2008-03-13 Thread Anthony Towns
On Wed, Mar 12, 2008 at 10:36:38PM -0700, Russ Allbery wrote:
> Anthony Towns <[EMAIL PROTECTED]> writes:
> > I don't think the committee would be worse off without you; and I find
> > it fundamentally disturbing that any of the founding members are still
> > members ten years later.
> I think this sentence strikes at the core of my reservations about this
> proposal.  The whole thing feels like an appeal to novelty fallacy.  

Well, if you assume change isn't going to change anything, then, well,
I guess you've got your conclusion.

Personally, I find that a fallacy in and of itself, though.

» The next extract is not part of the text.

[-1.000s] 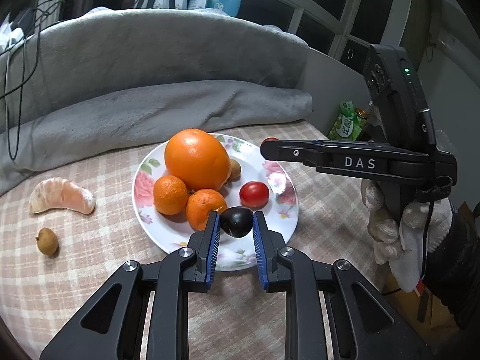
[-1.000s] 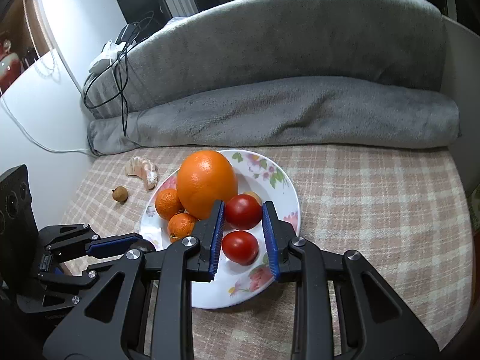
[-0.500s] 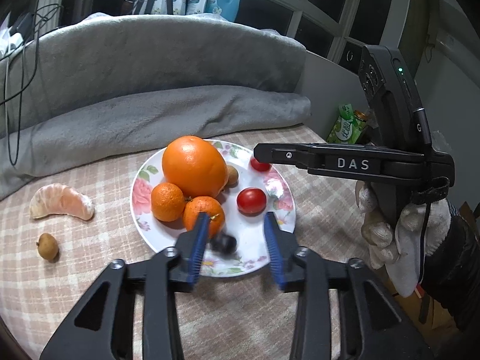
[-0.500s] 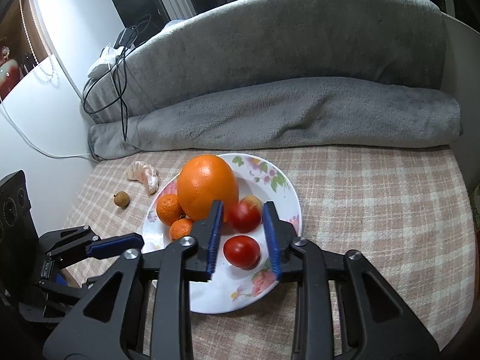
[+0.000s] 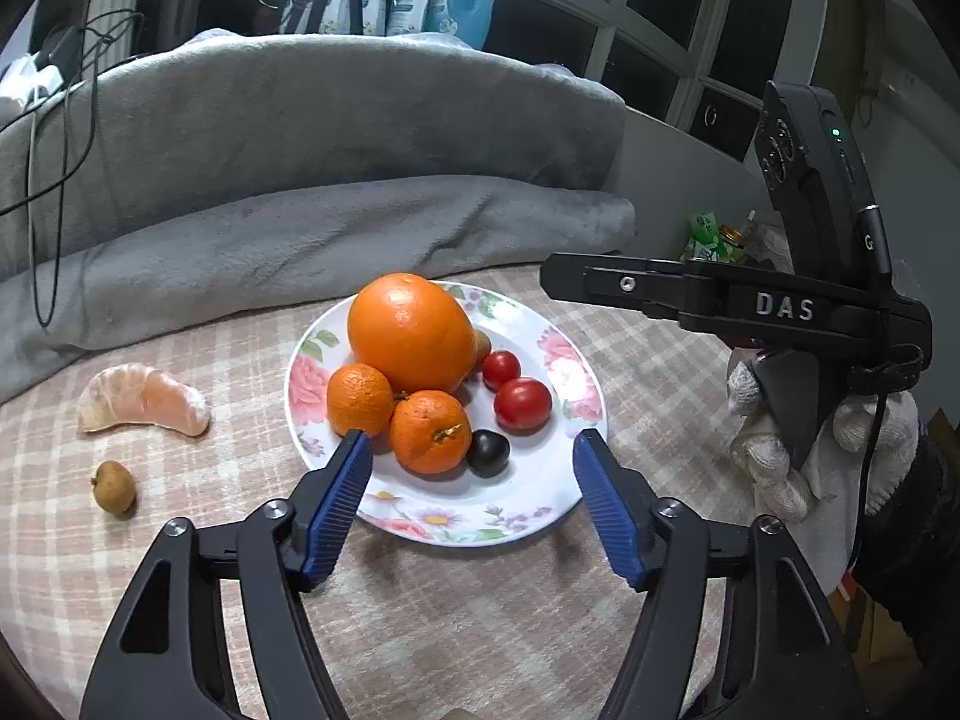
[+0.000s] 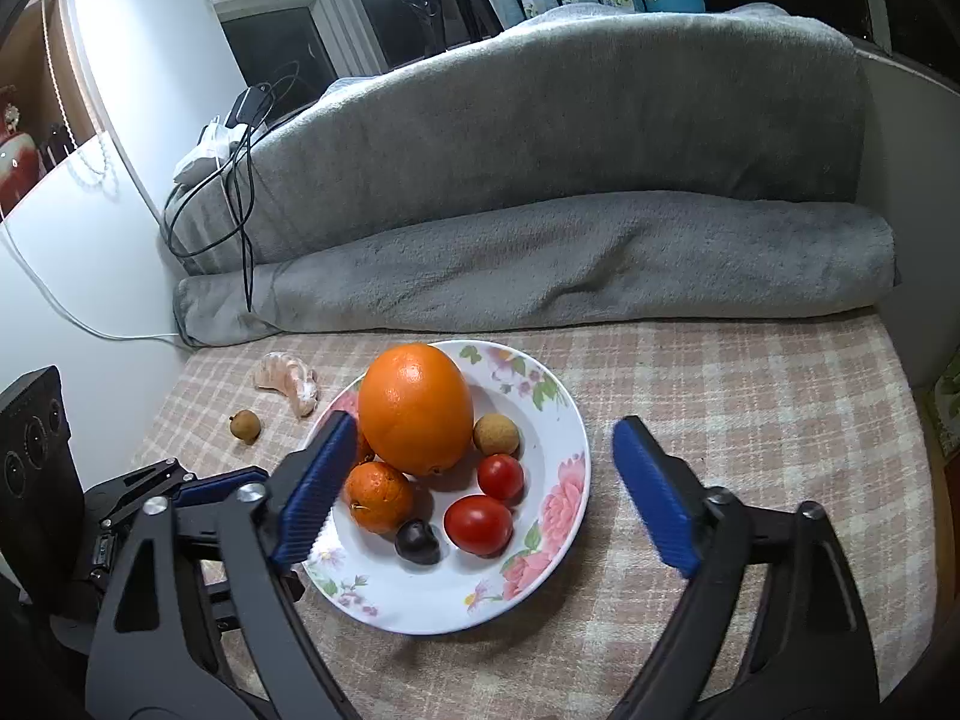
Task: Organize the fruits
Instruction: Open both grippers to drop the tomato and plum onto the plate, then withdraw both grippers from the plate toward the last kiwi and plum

There's two fundamental things that persuade me. First, change doesn't
just happen, it takes people to cause it; and different people will cause
different changes. The current crop of people have had their go -- all
the current members have been on the technical committee in excess of
two years, half in excess of six years. And their ideas haven't brought
a lot of success to the committee; but _even if they had_ it would be
time to try a new set of ideas.

A good formula for almost everything is:

Keep the things that have already been tried that worked.
Try new things.
Repeat.

Calling novelty a fallacy is just crazy if you ask me. *shrug*

The second aspect is there are three levels of "problem" involving people
or personalities:

1. No problem, everything's fine, keep on keeping on!
2. Some problem, but not enough to cause a fuss
3. Major problems, where doing something about them can't be avoided

If you don't have a no-fault means of transitioning people, problems in
the second class don't get fixed, and Debian has a pretty strong tradition
of considering as many problems as possible in case (2) rather than (3).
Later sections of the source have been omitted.